I would venture to guess that most of us aren't in the field with only a CCNA as it takes more than that to attain what one would consider an attractive salary in my experience.   Also, there can be a huge difference in what equally skilled/trained workers can make in the civilian sector versus the govt sector.


----------



## Fletch_W (Oct 2, 2011)

Excellent insight.... One thing I read on the Cisco site is that most of the CCNA's are at a bare minimum A+ certs first. When I see $60k starting from the cisco site, I have to ask questions. 
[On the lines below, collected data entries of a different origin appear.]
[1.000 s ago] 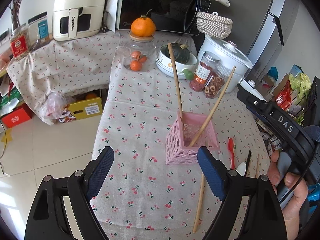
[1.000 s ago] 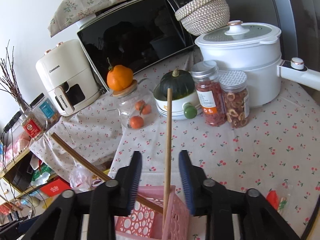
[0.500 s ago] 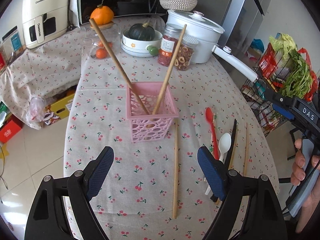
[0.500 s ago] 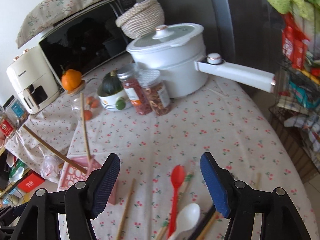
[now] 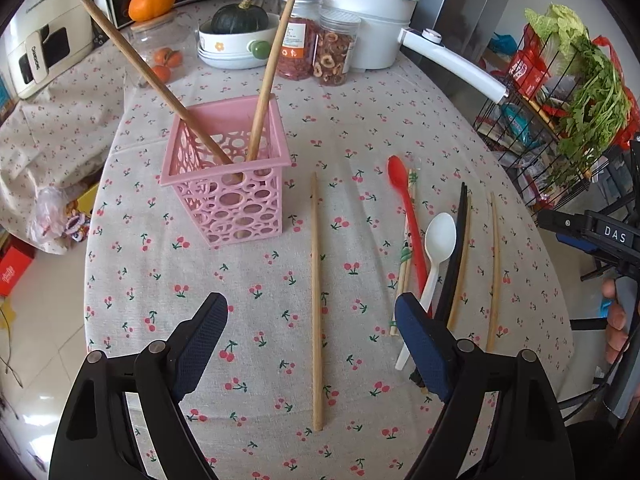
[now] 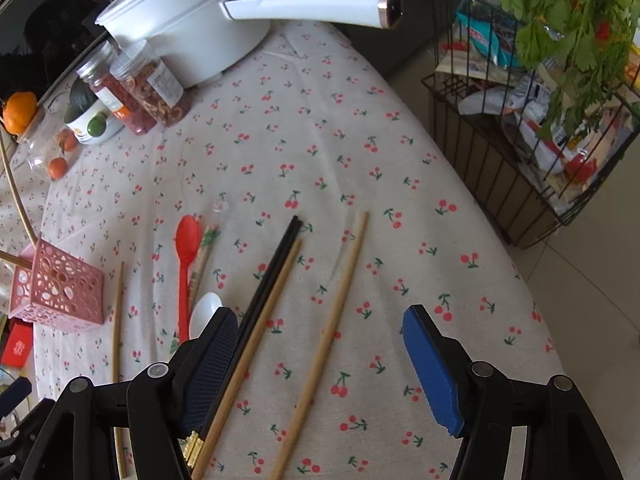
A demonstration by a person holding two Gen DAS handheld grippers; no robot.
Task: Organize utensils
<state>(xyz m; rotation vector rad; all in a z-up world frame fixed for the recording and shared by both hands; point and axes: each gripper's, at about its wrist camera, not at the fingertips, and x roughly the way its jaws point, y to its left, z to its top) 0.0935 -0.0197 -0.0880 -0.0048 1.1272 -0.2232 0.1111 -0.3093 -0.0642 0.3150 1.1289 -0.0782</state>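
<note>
My left gripper hangs with jaws spread over a lone chopstick, lined up to pinch it. My right gripper, jaws spread and empty, straddles another. Beyond both stands the pink holder, two chopsticks already leaning inside.

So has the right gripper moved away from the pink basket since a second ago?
Yes. The right gripper has swung right of the pink basket and now hangs open above the loose chopsticks.

Right gripper off the holder's chopstick, wider, now over apparently untouched loose chopsticks.
</note>
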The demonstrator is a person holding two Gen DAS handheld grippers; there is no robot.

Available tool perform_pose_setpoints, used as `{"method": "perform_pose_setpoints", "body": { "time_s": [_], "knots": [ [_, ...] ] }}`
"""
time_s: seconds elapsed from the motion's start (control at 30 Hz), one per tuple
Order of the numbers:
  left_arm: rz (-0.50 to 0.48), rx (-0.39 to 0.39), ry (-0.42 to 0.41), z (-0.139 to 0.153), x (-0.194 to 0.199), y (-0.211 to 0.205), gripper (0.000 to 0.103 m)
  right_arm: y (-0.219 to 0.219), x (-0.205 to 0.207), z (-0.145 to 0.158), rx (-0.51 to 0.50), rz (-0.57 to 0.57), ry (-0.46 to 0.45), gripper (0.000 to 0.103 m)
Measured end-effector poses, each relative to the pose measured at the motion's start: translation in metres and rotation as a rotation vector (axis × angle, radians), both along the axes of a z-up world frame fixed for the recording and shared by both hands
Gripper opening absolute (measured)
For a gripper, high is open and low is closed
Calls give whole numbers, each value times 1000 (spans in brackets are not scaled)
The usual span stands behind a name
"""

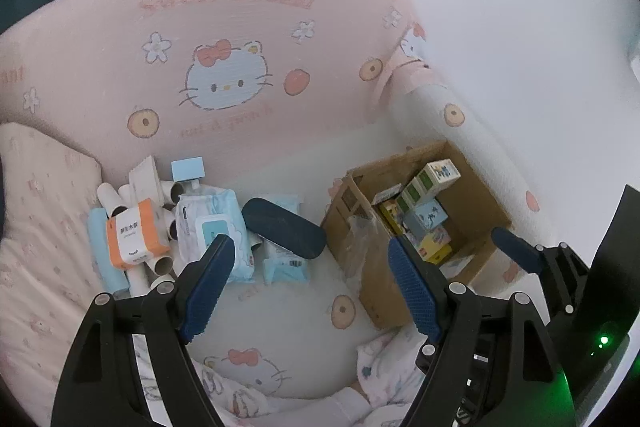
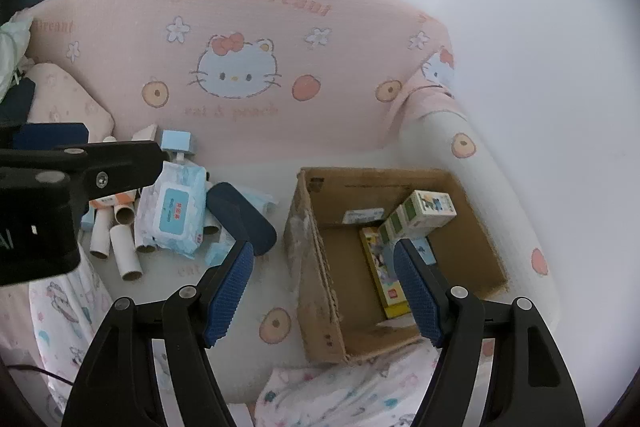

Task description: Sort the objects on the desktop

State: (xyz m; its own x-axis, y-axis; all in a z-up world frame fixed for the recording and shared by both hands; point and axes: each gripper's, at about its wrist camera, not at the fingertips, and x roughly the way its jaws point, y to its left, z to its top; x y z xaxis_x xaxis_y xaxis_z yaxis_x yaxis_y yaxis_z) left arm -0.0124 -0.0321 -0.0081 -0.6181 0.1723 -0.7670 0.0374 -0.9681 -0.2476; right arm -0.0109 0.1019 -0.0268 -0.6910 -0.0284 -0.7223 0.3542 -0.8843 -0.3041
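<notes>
orange tissue pack [image 1: 136, 237] unobstructed in left view

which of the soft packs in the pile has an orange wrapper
The tissue pack at the pile's left, lying on the cardboard tubes. The wipes pack and the small packs beside it are blue and white.

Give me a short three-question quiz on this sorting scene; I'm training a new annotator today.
1. True or false: the cardboard box is empty.
2. What lies directly between the wipes pack and the box?
A. dark blue case
B. orange pack
C. paper tubes
3. Fill in: the jaws of the left gripper and right gripper are both ____.

Key:
1. False; it holds several small cartons.
2. A
3. open, with nothing held
</notes>
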Motion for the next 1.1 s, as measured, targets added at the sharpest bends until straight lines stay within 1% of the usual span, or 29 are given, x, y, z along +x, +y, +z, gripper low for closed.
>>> {"method": "perform_pose_setpoints", "body": {
  "time_s": [0.07, 0.17, 0.27, 0.33, 0.37, 0.43, 0.5, 0.53, 0.63, 0.67, 0.73, 0.77, 0.9, 0.97, 1.03, 1.1],
  "knots": [
    [8, 28, -3, -3, -2, -7, 80, -6, -2, -3, -8, 11, -3, 71],
    [24, 55, -20, -11, -6, -19, 75, -14, -11, -11, -9, 39, -36, 71],
    [59, 63, -43, -20, -9, -32, 67, -24, -17, -20, 0, 62, -49, 71],
    [88, 78, -55, -27, -10, -45, 60, -29, -21, -25, 6, 70, -52, 71],
    [106, 89, -60, -30, -12, -51, 58, -33, -22, -26, 2, 75, -51, 71],
    [141, 120, -61, -36, -13, -67, 51, -38, -26, -28, -13, 89, -54, 71],
    [184, 149, -67, -44, -16, -82, 45, -49, -29, -31, -32, 105, -64, 71],
    [213, 160, -74, -50, -17, -91, 41, -55, -32, -34, -47, 117, -70, 71],
    [293, 212, -76, -70, -20, -118, 35, -71, -38, -39, -83, 155, -73, 71],
    [304, 235, -66, -74, -20, -124, 35, -78, -40, -43, -95, 169, -73, 71],
    [333, 304, -43, -87, -22, -142, 34, -90, -47, -48, -111, 187, -80, 71],
    [343, 317, -41, -92, -23, -148, 34, -97, -50, -52, -126, 202, -82, 71],
    [384, 316, -26, -115, -25, -169, 34, -120, -66, -65, -169, 216, -90, 71],
    [375, 327, -9, -123, -26, -176, 34, -127, -75, -71, -189, 216, -93, 71],
    [361, 342, 15, -132, -30, -183, 34, -134, -84, -76, -223, 229, -97, 71],
    [339, 351, 73, -140, -32, -188, 34, -142, -92, -82, -240, 234, -106, 71]
  ]
}}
Please, yall keep the info coming.


----------



## trial&error (Oct 3, 2011)

60-80k if your designing the system, after it's setup some kid takes care of it for 25k. and your looking for a new job.  That's the private sector for you.


----------



## Fletch_W (Oct 7, 2011)

trial&error said:


> 60-80k if your designing the system, after it's setup some kid takes care of it for 25k. and your looking for a new job.  That's the private sector for you.



CCNA's design systems for medium and enterprise? Or is that CCNP stuff?  I would assume a CCNA is the $25k kid that runs it, and the CCNP or higher is the designer, either a contractor or gov employee, making the bigger bucks. 

Educate me please!


----------



## Minner (Oct 7, 2011)

Fletch_W said:


> CCNA's design systems for medium and enterprise? Or is that CCNP stuff?  I would assume a CCNA is the $25k kid that runs it, and the CCNP or higher is the designer, either a contractor or gov employee, making the bigger bucks.
> 
> Educate me please!



I believe CCNA is the more beginner (and I use that word loosely) type cert for Cisco networking. More advanced than A+ certainly, but not as advanced as others. I believe that there has only been a CCNA cert for 5-6 years or so as Cisco split the requirements for CCNP into two courses of study instead of one large one.

$60,000 seems a bit high to me without a lot of experience. I know of a guy who didn't design or build the networks originally (done by a contractor), but he was trained and obtained CCNP and went on to manage the networks and he made over $60,000. But he had a lot of experience and MCSE and other certs.


----------



## Fletch_W (Oct 7, 2011)

Minner said:


> I believe CCNA is the more beginner (and I use that word loosely) type cert for Cisco networking. More advanced than A+ certainly, but not as advanced as others. I believe that there has only been a CCNA cert for 5-6 years or so as Cisco split the requirements for CCNP into two courses of study instead of one large one.
> 
> $60,000 seems a bit high to me without a lot of experience. I know of a guy who didn't design or build the networks originally (done by a contractor), but he was trained and obtained CCNP and went on to manage the networks and he made over $60,000. But he had a lot of experience and MCSE and other certs.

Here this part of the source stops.